Ecology Center: Halloween face paint tainted with heavy metals

By Juliana Keeping


A study by found heavy metals in each of 31 Halloween face paints tested for cadmium, mercury, lead and chromium.

Midkhat Izmaylov |

Moms and dads gearing up to turn their kids into vampires and goblins might want to think twice: There’s scary stuff in some Halloween face paint, according to, a project of Ann Arbor-based Ecology Center.

HealthyStuff tested 31 face paint products purchased in Michigan and found one or more toxic heavy metals in all of them, including mercury, lead, chromium and arsenic.

More than half of the products contained cadmium, a reproductive and neural toxicant that can cause brain damage, said Rebecca Meuninck, the environmental health campaign director for the Ecology Center.

The products were purchased from retailers like Target, Halloween City, Party City and Spirit Halloween.

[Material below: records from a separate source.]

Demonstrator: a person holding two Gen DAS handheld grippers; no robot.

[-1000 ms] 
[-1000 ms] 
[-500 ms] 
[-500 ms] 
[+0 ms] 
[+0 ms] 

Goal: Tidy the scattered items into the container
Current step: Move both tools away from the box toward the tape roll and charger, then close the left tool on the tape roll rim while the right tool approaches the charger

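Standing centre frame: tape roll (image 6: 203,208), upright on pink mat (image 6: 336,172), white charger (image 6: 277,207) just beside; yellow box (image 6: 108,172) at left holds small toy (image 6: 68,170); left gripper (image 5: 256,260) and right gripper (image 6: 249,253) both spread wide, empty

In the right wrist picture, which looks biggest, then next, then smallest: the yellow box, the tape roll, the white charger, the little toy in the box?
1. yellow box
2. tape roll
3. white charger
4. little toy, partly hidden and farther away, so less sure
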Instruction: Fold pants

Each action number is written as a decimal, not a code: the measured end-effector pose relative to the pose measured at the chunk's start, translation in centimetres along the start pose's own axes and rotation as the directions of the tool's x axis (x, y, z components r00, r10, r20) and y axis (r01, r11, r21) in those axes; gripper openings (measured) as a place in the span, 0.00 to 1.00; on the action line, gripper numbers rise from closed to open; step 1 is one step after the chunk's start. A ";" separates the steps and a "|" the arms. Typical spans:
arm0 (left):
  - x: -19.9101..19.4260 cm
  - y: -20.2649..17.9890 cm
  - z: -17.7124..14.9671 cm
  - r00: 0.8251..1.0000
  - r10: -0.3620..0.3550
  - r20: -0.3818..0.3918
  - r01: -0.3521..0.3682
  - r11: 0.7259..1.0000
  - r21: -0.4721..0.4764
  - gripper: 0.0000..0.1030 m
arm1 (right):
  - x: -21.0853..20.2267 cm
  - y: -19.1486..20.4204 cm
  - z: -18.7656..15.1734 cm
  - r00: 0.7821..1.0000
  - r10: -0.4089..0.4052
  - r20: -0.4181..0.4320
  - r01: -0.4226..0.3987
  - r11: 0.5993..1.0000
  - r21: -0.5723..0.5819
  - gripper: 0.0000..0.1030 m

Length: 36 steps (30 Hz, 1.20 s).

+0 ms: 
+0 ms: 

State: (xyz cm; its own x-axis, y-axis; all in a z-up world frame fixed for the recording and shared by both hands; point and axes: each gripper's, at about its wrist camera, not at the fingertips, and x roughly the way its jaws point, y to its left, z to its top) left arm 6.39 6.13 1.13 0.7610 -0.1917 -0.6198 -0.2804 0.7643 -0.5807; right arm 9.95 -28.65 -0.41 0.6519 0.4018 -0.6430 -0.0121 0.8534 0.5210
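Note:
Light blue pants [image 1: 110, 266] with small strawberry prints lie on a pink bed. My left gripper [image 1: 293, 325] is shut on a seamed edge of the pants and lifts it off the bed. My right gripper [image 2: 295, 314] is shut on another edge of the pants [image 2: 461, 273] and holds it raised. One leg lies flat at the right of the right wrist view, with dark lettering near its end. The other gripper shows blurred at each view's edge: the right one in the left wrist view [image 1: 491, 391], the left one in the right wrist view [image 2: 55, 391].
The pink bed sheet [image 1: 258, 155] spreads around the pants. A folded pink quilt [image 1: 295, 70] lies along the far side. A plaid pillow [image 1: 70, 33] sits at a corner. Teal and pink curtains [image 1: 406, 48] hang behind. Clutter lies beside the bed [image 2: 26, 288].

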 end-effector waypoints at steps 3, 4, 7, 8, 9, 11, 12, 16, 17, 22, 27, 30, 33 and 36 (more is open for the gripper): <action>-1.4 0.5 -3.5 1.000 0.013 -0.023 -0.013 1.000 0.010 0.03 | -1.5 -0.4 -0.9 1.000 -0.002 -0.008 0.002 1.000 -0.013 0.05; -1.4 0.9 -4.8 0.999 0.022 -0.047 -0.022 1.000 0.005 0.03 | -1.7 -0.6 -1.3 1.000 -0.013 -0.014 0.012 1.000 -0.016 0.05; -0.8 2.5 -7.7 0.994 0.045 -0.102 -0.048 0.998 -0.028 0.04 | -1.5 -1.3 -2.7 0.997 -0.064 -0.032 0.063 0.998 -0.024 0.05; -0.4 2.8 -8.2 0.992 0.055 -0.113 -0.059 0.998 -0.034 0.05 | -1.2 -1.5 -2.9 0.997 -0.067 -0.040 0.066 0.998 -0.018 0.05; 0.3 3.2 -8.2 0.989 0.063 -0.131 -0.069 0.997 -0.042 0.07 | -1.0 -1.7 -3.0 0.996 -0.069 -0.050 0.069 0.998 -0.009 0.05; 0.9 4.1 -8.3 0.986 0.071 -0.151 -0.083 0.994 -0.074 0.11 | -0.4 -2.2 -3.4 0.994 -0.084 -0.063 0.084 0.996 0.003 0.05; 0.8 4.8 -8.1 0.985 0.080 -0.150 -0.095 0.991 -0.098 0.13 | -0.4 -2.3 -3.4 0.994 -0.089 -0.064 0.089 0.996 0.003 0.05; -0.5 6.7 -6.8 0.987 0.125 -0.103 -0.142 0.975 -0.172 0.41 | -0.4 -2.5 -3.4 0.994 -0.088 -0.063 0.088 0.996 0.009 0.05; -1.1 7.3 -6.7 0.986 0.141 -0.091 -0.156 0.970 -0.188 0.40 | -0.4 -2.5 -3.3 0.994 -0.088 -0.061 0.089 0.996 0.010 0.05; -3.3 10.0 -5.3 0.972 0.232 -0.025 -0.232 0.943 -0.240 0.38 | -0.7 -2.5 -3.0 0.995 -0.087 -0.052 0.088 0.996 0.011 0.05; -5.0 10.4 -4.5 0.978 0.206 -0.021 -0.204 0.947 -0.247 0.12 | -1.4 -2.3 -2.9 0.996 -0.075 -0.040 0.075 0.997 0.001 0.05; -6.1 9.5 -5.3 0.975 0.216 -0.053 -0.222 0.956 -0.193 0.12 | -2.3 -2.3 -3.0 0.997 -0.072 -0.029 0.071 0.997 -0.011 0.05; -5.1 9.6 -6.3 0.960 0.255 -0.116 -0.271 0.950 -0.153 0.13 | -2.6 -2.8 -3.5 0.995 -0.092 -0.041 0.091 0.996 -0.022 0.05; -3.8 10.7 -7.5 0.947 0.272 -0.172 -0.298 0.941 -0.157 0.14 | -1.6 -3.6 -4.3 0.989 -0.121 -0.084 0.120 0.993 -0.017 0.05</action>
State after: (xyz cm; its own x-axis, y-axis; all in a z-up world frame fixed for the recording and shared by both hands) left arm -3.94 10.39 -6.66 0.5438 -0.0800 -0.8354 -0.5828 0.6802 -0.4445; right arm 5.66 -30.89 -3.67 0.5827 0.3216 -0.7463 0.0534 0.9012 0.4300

"Children are especially vulnerable to the effects of heavy metals," Kenneth Fletcher, the associate executive director for government relations and outreach for the Michigan Nurses Association, said in a new release. "Heavy metals such as cadmium, mercury and chromium are associated with learning disabilities, brain damage, skin allergies and even cancer."

HealthyStuff has published the results of the study on its website, along with recipes for non-toxic Halloween makeup.

The study comes on the heels of a push from lawmakers and a children’s environmental advocacy group to ban toxic toys in Michigan.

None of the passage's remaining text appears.